Outro tema polêmico se refere ao artigo 15, que trata da responsabilidade sobre os conteúdos gerados por terceiros. A atual redação do Marco Civil muda o modelo conhecido como notice and takedown, ou notificação e retirada. Segundo este modelo os provedores de serviços de aplicações na internet, caso do Youtube, WordPress e outros, deveriam retirar um conteúdo do ar assim que notificados, por exemplo, de abuso dos direitos autorais. A mudança proposta pelo Marco Civil foi uma vitória dos que denunciavam os diversos abusos autorizado pelo modelo antigo: cerca de 60% das notificações são consideradas improcedentes. Ao deixar todo o poder nas mãos dos detentores de copyright, negava-se aos usuários o direito a defesa: nos EUA, por exemplo, muitas vezes os conteúdos notificados estariam dentro do garantido pelofair use. O texto atual do Marco Civil, ainda não aprovado, passa a exigir uma notificação judicial para que seja feita a retirada, passando as contendas para as mãos da justiça. A recém empossada Ministra da Cultura Marta Suplicy, no entanto, afirmou que prefere o notice and takedown, o que deve gerar  nova queda de braços e, provavelmente, mais demora na aprovação.

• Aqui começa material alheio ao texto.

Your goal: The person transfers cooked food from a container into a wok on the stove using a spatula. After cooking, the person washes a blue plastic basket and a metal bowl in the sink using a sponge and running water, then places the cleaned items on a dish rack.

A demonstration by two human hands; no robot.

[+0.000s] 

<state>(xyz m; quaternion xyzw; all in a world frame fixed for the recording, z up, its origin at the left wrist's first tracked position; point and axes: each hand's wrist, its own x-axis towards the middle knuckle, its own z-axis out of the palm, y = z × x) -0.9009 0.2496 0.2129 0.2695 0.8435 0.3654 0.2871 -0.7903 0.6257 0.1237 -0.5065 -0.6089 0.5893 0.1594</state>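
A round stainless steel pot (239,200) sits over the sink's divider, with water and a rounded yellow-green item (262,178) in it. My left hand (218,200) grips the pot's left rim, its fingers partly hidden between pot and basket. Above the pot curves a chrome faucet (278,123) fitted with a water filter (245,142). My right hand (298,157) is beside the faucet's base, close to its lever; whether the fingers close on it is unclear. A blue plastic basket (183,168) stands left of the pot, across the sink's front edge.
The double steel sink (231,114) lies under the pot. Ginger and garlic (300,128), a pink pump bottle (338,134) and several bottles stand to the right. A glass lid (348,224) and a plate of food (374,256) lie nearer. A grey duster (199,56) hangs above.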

O Marco Civil é uma importante garantia de direitos fundamentais na rede mundial de computadores, e um primeiro passo para que possam ser formuladas políticas públicas que vejam as potencialidades da internet. É imprescindível que a privacidade e a conectividade dos usuários seja garantida, não só para que a internet possa continuar sendo esta adorável ferramenta de criação massiva que aprendemos a adorar, mas também pelo bem dos direitos que consideramos fundamentais à democracia. A internet hoje não é importante só porque é divertida (e como é divertida!), hoje ela é fundamental para a democracia que queremos, mais transparente, mais ágil e com mais participação.

É por isso que o Dia da Liberdade na Internet não poderia ser outro: 18 de janeiro, o dia em que produtores de conteúdo e sites que facilitam essa criação pararam, o dia da primeira greve geral global da Internet. Um dia para não se esquecer que Julian Assange, fundador do Wikileaks, continua isolado na embaixada do Equador, que Bradley Manning está completando quase 3 anos de cadeia por ter dito a verdade, e que a cada dia vários novos Aaron Schwartz são violentados através de um sistema judiciário ultrapassado e à serviço dos donos do poder. Um dia para se comemorar a liberdade de navegar, compartilhar arquivos, um dia em homenagem ao conhecimento livre.  Mas acima de tudo um dia para enviar para os deputados um lembrete sobre o Marco Civil, um lembrete de que aqui estamos e de que exigimos a garantia de nossos direitos.